WHAT YOU ARE ASKED TO DO: Please return the lines below verbatim, beginning at the one that has "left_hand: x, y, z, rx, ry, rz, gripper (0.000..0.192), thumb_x" and stopping after the one that has "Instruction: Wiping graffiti", and add no other lines.

INFORMATION Block Start

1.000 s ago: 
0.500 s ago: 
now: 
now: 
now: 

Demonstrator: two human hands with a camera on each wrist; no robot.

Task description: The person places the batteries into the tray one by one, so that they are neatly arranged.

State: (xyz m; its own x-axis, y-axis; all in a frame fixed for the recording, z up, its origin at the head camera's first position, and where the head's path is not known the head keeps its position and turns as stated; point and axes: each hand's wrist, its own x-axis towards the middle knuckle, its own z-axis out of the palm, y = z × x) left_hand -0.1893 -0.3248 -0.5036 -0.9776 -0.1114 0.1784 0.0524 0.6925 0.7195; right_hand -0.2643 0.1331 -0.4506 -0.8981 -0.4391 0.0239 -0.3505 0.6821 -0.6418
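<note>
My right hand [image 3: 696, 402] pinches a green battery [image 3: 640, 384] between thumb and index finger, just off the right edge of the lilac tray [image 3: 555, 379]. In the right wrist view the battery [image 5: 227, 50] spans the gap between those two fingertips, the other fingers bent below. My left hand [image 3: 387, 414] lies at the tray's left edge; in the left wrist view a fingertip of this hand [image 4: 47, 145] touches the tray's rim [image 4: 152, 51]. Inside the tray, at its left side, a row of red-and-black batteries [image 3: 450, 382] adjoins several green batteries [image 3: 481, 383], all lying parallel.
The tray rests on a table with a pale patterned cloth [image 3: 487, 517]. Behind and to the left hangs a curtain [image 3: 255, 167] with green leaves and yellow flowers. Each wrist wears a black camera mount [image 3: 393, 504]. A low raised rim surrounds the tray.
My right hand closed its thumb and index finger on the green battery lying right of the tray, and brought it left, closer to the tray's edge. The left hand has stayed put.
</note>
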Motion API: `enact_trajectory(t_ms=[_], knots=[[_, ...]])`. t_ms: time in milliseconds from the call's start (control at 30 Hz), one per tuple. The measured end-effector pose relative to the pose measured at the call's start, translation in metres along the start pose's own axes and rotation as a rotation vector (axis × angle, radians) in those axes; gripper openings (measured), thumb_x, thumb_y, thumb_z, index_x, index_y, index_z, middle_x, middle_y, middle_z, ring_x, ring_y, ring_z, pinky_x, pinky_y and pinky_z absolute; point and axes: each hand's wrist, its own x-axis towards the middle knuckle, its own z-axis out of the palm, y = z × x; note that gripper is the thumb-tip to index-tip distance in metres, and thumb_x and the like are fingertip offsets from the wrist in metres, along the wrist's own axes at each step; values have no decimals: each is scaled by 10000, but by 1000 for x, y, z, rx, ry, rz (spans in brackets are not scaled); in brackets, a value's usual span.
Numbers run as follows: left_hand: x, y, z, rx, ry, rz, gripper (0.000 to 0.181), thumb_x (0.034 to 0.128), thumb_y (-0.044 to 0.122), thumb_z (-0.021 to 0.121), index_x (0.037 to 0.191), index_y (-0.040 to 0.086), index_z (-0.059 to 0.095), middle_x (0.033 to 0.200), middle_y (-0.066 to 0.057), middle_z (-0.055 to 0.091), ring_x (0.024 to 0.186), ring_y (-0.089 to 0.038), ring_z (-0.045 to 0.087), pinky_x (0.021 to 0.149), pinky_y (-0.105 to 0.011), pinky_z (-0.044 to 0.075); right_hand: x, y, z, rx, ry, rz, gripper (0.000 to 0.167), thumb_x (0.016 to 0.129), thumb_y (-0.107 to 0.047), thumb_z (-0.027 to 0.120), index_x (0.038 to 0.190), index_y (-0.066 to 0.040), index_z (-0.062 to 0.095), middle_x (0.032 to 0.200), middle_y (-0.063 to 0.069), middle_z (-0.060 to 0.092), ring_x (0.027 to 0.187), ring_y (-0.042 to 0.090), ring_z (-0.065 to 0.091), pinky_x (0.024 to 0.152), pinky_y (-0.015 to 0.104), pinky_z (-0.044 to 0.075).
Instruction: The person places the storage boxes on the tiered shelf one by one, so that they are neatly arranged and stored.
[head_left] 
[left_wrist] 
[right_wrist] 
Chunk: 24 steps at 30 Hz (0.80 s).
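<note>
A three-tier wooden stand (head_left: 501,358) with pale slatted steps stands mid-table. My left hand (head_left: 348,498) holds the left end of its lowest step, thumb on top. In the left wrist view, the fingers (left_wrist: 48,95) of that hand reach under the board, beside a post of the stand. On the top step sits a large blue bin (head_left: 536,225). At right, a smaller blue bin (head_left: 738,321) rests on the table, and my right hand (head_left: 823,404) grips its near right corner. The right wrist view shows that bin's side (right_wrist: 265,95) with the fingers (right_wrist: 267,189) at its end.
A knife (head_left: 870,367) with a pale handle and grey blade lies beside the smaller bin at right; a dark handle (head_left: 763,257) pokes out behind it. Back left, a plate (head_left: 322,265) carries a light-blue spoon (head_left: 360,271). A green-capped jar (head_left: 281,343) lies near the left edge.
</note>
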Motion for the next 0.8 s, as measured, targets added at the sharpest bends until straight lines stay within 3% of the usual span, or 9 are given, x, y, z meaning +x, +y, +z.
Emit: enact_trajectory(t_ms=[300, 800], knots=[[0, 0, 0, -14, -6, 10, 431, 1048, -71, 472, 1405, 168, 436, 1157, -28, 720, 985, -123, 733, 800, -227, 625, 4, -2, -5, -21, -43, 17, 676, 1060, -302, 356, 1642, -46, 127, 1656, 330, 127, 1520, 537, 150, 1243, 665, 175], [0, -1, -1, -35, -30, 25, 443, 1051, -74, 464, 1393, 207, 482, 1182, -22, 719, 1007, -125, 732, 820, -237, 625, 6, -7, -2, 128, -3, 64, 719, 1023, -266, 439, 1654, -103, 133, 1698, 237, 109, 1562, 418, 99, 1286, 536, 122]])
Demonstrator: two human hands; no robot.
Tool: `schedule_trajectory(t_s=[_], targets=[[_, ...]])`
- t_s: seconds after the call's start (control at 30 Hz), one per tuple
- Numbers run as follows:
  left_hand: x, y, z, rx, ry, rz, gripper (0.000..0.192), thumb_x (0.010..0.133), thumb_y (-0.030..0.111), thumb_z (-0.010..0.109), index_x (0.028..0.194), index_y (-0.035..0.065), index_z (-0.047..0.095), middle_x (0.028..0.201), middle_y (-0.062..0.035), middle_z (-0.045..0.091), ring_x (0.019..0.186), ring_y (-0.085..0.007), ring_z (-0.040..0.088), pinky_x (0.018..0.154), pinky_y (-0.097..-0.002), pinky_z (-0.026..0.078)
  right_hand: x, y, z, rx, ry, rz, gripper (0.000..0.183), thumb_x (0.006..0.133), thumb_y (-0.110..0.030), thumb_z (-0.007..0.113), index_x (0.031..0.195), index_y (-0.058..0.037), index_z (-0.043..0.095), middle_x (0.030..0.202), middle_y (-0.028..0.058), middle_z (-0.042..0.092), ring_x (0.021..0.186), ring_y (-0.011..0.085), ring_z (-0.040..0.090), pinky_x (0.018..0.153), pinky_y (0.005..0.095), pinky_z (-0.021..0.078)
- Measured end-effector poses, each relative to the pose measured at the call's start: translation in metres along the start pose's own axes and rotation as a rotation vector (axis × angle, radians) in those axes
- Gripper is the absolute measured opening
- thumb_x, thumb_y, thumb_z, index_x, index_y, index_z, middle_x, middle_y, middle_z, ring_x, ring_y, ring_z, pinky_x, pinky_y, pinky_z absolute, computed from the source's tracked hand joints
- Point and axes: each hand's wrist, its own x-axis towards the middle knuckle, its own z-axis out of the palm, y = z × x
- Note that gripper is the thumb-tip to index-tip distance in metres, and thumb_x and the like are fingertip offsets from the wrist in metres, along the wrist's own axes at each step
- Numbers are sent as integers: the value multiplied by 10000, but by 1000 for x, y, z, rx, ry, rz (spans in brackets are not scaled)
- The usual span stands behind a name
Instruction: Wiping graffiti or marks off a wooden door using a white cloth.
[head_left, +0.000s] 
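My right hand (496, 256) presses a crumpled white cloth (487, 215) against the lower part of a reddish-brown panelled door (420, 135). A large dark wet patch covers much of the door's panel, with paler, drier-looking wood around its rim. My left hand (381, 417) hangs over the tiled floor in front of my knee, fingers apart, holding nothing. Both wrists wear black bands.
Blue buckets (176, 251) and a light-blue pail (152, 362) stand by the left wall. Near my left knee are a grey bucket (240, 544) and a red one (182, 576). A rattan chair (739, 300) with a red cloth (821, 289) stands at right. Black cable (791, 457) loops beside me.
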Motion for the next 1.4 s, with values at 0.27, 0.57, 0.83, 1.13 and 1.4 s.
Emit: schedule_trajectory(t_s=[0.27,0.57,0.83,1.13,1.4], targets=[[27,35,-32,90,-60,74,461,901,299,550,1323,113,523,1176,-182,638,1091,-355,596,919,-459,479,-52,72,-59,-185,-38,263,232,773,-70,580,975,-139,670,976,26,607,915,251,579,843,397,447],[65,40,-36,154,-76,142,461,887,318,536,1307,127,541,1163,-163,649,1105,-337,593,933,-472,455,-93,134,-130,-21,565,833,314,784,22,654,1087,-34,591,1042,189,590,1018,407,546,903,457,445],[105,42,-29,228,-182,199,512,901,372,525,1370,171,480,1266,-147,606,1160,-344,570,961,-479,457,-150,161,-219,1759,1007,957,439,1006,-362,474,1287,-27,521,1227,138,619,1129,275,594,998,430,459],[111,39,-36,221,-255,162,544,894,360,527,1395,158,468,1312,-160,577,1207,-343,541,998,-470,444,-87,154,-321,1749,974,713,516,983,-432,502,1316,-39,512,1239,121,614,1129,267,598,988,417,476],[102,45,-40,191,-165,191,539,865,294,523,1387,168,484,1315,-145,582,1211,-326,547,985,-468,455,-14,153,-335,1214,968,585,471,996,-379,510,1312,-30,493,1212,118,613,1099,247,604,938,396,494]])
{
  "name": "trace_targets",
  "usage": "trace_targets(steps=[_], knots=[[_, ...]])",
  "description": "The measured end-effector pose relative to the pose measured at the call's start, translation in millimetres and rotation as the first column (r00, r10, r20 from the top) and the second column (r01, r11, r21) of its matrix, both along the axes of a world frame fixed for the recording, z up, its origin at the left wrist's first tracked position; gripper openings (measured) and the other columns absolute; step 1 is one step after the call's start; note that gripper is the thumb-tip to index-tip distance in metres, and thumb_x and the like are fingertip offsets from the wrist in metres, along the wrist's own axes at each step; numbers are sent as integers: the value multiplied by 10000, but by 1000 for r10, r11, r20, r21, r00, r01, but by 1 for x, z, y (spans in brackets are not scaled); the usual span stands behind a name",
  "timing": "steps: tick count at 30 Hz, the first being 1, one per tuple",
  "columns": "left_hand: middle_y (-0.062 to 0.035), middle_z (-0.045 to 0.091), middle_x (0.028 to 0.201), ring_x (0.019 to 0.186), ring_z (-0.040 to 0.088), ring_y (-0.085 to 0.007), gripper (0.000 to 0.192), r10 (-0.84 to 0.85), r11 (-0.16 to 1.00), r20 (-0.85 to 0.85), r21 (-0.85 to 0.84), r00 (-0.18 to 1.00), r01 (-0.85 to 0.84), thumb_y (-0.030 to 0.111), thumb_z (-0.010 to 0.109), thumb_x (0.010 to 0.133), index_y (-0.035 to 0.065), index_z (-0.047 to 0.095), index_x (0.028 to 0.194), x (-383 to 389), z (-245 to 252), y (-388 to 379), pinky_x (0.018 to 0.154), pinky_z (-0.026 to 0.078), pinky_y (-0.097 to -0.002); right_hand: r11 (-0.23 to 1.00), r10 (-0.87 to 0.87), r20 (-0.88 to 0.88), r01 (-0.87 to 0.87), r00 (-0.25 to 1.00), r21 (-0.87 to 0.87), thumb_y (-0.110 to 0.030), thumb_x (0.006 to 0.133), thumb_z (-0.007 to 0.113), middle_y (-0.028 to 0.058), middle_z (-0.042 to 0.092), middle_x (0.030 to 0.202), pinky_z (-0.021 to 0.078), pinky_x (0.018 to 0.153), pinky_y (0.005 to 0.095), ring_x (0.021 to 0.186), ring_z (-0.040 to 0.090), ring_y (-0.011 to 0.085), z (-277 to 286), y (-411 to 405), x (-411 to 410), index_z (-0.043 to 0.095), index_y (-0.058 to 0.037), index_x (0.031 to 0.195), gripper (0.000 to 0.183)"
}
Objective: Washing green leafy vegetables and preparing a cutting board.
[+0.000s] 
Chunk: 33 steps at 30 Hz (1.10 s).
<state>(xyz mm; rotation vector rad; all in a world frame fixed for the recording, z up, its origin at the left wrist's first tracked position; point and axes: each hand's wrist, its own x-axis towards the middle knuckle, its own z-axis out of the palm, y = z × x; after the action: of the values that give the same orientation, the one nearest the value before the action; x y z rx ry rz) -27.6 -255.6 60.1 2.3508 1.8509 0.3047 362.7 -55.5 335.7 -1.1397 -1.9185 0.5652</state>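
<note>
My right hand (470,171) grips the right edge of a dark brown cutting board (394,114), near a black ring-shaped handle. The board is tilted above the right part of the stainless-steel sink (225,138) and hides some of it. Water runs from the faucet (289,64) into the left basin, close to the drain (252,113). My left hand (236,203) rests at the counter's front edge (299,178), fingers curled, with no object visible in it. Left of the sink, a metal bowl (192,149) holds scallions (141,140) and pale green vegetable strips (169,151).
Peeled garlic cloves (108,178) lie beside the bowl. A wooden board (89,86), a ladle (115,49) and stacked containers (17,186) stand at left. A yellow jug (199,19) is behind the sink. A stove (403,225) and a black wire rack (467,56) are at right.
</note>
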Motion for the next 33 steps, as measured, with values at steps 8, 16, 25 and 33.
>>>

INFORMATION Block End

EXERCISE RESPONSE:
  left_hand: x, y, z, rx, ry, rz, gripper (0.000..0.192), thumb_x (0.010..0.133), thumb_y (-0.030..0.111), thumb_z (-0.010..0.109), index_x (0.028..0.194), index_y (-0.035..0.065), index_z (-0.047..0.095), middle_x (0.028..0.201), middle_y (-0.062..0.035), middle_z (-0.045..0.091), ring_x (0.019..0.186), ring_y (-0.085..0.007), ring_z (-0.040..0.088), pinky_x (0.018..0.154), pinky_y (-0.097..-0.002), pinky_z (-0.026..0.078)
  right_hand: x, y, z, rx, ry, rz, gripper (0.000..0.183), thumb_x (0.006..0.133), thumb_y (-0.110..0.030), thumb_z (-0.007..0.113), index_x (0.031..0.195), index_y (-0.058..0.037), index_z (-0.043..0.095), middle_x (0.030..0.202), middle_y (-0.028..0.058), middle_z (-0.042..0.092), ring_x (0.021..0.186), ring_y (-0.011..0.085), ring_z (-0.040..0.090), pinky_x (0.018..0.153), pinky_y (0.005..0.095), pinky_z (-0.021..0.078)
- Measured end-effector poses, each relative to the pose measured at the call's start: translation in metres along the start pose's own axes and rotation as a rotation vector (axis × angle, radians) in those axes
- Gripper is the absolute measured opening
- thumb_x, thumb_y, thumb_z, index_x, index_y, index_z, middle_x, middle_y, middle_z, ring_x, ring_y, ring_z, pinky_x, pinky_y, pinky_z absolute, computed from the source's tracked hand joints
- Point and axes: each hand's wrist, its own x-axis towards the middle knuckle, its own z-axis out of the palm, y = z × x
- Note that gripper is the thumb-tip to index-tip distance in metres, and thumb_x and the like are fingertip offsets from the wrist in metres, along the wrist's own axes at each step
- Numbers are sent as integers: the value multiplied by 10000, but by 1000 for x, y, z, rx, ry, rz (spans in brackets are not scaled)
- The usual span stands behind a name
Instruction: Wiping graffiti or marks off a wooden door using a white cloth.

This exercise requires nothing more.